Le risque géopolitique tout d’abord : la Russie use de sa capacité à couper le robinet pour les routes passant sur son territoire. Elle tend en effet à vouloir privilégier son ingénierie et ses financements pour éviter les influences trop extérieures à la région.

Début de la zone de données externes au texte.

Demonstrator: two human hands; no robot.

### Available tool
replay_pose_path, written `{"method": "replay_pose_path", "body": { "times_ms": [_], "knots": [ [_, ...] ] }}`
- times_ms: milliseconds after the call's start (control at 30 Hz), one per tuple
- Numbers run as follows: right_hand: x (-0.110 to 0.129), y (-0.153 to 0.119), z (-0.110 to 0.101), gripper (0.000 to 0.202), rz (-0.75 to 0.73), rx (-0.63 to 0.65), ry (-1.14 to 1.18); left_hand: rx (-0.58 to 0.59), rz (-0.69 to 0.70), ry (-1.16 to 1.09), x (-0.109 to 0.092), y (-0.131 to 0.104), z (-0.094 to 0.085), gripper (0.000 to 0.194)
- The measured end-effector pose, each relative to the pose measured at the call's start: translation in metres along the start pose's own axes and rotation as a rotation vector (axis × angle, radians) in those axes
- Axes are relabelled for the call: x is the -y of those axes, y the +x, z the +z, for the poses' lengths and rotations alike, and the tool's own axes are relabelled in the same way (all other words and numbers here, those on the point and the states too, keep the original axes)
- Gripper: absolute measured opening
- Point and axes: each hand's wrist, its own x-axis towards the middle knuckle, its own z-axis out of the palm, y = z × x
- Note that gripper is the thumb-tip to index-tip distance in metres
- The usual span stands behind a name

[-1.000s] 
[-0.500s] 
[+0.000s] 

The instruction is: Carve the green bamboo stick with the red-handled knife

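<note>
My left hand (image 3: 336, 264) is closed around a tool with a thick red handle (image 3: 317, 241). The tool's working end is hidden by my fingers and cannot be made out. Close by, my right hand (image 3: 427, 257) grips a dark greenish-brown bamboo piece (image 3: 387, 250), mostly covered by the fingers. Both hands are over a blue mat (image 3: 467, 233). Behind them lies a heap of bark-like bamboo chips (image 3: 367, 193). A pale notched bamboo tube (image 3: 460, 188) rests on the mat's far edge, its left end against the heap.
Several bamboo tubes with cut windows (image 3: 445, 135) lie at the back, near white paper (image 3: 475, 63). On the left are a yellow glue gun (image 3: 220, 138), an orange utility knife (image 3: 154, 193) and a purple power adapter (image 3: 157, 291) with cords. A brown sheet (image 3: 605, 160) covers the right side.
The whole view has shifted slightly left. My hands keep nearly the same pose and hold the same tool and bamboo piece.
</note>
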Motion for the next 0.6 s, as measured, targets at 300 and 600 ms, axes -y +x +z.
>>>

En témoignent la dégradation des relations entre la Russie et le Kazakhstan de Nazarbayev, de même que les réticences russes à voir le projet Nabucco se concrétiser pour le transport de gaz de la Caspienne vers l’Autriche et la Tchéquie via la Turquie, la Bulgarie, la Roumanie et la Hongrie. L’Azerbaïdjan pourrait avoir la même tentation de geler les transferts physiques si la France prenait trop fortement position en faveur de l’Arménie dans le conflit du Haut-Karabach.

De son côté, le Kazakhstan aura toujours le choix entre privilégier la Chine ou l’UE en fonction des prix qu’elle pourra tirer de ses exportations, mais celles-ci devront, côté UE, supporter un coût élevé dû aux infrastructures… L’Iran est un autre facteur déstabilisant de la région en raison des questions liées aux minorités kurdes et azéries.

Le deuxième risque concerne le respect des engagements en termes de délais. Ces pays, traditionnellement tournés vers l’ingénierie russe devront, désormais travailler avec une toute nouvelle supply chain.

Enfin, il reste le risque écologique : la mer Caspienne est, tout comme la mer d’Aral en son temps, en voie d’assèchement, ou du moins de forte réduction de son niveau d’eau : -114 cm sur les dix dernières années. Cela posera des problèmes à terme si le tirant d’eau des cargos rend la navigation à travers la mer Caspienne impraticable.

Les trois pays riverains de la Caspienne ne présentent donc pas que des avantages. Le niveau de corruption y est élevé et aucun d’eux ne semble offrir un style de gouvernance acceptable pour l’UE. La Turquie exerce également son « soft power » sur ces trois pays à travers son influence culturelle et militaire, et sait faire valoir certains leviers vis-à-vis de l’UE.

En conclusion, on pourrait donc dire que le hub énergétique de la Caspienne constitue un potentiel alternatif de fourniture pour l’UE, mais ne doit en aucun cas devenir son unique source. La zone reste instable politiquement, les investissements sont très élevés face à une demande européenne en baisse suite à la décarbonation de son économie.